- **How to complete this task**
Which lines have the string "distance"? Copy all of them from the entries below.

- **Records for the task**
<<<<

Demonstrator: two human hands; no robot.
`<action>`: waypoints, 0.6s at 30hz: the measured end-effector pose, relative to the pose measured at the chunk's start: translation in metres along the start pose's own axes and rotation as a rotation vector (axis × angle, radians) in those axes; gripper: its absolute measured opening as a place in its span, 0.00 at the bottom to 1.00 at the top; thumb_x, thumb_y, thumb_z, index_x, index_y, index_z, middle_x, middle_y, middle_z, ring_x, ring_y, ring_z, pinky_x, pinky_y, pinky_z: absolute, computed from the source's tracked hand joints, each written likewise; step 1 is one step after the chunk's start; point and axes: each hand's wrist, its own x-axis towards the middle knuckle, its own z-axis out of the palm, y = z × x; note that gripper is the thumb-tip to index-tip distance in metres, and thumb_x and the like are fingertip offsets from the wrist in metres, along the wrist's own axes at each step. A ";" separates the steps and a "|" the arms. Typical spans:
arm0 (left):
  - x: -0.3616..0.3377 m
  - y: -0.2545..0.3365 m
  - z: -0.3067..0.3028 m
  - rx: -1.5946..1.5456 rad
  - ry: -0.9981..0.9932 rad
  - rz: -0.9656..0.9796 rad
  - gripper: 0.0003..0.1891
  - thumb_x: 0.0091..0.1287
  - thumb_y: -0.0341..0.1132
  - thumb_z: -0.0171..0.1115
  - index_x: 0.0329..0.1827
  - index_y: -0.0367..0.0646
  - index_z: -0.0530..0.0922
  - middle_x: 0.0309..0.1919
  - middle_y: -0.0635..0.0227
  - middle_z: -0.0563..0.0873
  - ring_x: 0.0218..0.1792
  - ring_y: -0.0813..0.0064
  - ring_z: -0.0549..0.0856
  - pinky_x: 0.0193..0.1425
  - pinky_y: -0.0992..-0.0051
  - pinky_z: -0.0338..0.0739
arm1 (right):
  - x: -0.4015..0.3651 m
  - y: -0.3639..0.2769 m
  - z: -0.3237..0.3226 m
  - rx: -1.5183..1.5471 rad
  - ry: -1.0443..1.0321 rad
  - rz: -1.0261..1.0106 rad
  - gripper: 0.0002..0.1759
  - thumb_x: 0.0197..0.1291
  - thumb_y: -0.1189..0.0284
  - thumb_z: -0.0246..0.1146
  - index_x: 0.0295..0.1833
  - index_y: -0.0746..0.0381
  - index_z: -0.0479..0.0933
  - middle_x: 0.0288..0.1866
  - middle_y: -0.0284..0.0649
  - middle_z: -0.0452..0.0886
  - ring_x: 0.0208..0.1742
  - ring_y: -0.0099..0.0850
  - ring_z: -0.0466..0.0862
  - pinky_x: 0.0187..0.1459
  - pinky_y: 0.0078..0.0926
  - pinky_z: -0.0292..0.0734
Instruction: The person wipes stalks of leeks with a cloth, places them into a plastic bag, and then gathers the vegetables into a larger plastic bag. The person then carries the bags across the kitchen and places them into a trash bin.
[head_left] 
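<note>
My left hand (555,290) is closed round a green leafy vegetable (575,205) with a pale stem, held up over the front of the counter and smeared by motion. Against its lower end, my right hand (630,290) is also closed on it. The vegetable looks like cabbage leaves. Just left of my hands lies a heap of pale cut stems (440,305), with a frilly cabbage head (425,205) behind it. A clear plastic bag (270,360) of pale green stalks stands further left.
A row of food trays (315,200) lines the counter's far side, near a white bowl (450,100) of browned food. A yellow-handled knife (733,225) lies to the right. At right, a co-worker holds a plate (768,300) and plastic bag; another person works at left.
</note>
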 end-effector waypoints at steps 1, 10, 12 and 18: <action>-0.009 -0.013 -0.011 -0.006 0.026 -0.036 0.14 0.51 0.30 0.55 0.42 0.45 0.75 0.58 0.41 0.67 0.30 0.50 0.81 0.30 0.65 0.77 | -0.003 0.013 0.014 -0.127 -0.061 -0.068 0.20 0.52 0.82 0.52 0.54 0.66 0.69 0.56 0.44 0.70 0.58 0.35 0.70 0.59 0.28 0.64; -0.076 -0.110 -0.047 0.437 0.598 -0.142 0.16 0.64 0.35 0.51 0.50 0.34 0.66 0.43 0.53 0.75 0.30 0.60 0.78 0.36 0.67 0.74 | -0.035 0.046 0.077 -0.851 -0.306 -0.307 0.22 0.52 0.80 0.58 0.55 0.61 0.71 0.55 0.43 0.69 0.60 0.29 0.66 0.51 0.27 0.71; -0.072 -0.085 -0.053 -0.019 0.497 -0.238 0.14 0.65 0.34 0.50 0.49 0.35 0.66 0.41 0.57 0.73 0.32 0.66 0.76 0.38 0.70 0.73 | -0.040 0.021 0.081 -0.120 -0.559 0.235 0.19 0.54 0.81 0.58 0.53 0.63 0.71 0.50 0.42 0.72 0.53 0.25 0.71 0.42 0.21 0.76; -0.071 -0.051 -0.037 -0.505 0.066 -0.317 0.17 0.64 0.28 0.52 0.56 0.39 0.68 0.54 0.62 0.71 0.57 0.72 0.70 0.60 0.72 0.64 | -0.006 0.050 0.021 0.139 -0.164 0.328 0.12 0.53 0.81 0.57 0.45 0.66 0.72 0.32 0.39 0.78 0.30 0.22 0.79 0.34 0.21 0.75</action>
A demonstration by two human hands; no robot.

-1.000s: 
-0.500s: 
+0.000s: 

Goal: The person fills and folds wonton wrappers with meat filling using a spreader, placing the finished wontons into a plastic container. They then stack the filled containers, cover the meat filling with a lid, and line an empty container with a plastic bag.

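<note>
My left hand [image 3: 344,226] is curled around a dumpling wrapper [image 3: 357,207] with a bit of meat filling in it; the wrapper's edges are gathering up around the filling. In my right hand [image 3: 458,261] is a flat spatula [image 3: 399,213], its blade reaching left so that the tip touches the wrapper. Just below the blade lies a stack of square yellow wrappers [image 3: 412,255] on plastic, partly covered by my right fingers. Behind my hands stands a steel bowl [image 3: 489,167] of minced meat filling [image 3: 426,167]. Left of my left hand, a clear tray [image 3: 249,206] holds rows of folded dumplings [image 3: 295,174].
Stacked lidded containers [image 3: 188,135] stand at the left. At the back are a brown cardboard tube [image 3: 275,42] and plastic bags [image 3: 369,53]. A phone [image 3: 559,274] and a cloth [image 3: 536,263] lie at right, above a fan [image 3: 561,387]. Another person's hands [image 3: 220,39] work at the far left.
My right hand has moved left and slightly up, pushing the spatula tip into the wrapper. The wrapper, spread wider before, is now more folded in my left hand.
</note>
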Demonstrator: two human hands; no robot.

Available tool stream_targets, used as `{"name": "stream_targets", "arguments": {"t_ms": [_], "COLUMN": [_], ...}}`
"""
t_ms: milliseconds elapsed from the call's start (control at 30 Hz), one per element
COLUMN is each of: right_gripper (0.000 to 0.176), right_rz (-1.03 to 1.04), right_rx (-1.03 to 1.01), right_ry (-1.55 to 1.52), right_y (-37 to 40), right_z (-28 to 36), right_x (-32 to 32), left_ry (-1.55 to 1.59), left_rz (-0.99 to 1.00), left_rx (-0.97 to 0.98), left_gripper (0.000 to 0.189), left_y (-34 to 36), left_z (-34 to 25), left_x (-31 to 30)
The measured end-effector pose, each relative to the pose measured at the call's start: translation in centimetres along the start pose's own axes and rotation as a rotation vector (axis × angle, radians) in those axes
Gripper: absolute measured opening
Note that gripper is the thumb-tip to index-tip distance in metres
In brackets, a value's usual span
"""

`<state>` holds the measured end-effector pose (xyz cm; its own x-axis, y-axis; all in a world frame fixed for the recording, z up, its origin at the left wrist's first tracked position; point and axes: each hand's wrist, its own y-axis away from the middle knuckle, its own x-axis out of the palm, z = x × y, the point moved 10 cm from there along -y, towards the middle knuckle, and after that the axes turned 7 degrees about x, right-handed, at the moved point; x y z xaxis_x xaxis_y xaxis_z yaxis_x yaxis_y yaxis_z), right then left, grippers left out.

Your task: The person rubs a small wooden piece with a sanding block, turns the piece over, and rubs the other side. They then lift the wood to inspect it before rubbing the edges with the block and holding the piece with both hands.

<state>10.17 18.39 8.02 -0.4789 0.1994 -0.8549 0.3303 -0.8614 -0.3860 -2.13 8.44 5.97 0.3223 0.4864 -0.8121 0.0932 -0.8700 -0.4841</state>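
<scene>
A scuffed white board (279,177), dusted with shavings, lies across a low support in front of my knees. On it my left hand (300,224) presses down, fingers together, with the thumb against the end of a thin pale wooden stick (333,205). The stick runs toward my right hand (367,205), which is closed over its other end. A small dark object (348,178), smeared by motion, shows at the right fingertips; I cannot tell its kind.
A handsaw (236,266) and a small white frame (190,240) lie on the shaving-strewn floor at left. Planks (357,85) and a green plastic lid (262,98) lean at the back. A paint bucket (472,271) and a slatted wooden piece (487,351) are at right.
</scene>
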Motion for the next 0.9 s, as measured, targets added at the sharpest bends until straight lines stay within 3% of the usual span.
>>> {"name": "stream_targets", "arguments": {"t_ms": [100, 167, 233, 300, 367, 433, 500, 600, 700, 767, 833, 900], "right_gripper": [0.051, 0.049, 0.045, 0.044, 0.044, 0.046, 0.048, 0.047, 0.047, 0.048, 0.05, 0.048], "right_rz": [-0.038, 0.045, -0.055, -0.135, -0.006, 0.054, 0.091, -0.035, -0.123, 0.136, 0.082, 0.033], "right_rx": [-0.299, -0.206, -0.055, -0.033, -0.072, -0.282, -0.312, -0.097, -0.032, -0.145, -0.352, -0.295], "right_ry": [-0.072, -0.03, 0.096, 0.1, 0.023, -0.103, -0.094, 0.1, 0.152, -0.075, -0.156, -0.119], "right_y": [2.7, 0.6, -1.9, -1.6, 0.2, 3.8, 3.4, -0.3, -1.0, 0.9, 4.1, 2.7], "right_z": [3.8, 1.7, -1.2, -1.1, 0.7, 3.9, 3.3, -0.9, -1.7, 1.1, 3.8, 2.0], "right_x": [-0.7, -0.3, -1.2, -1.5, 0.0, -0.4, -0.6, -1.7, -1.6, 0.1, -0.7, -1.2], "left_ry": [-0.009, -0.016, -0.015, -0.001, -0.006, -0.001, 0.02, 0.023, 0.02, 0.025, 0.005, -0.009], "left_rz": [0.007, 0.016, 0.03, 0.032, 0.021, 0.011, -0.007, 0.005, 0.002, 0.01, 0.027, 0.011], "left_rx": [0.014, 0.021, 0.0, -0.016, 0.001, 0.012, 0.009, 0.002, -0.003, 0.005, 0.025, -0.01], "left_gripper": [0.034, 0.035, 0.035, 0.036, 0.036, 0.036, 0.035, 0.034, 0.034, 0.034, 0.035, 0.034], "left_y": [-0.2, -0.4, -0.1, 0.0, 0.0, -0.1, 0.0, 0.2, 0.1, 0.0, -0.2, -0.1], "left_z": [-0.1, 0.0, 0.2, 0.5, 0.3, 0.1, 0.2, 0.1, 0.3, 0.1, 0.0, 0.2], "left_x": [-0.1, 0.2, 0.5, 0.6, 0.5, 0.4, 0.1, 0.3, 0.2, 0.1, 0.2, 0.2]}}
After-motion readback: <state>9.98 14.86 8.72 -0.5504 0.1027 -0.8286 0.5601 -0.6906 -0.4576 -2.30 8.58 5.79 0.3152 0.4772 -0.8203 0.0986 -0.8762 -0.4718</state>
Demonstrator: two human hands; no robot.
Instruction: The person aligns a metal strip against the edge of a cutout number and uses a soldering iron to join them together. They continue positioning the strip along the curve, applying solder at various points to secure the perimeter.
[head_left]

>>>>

- **Answer to this exercise**
`<action>`: waypoints, 0.6s at 30hz: the measured end-effector pose, relative to the pose measured at the chunk's start: translation in metres along the start pose's own axes and rotation as a rotation vector (axis × angle, radians) in those axes; gripper: its absolute measured opening as a place in its span, 0.00 at the bottom to 1.00 at the top; thumb_x, thumb_y, thumb_z, index_x, index_y, index_z, middle_x, middle_y, middle_z, ring_x, ring_y, ring_z, pinky_x, pinky_y, pinky_z: absolute, computed from the source's tracked hand joints, each written likewise; step 1 is one step after the chunk's start; point and axes: each hand's wrist, its own x-axis towards the middle knuckle, its own z-axis out of the palm, y = z × x; note that gripper is the thumb-tip to index-tip distance in metres, and thumb_x and the like are fingertip offsets from the wrist in metres, along the wrist's own axes at each step. A ";" separates the steps and a "|" the arms. Typical spans:
Note that gripper is the thumb-tip to index-tip distance in metres

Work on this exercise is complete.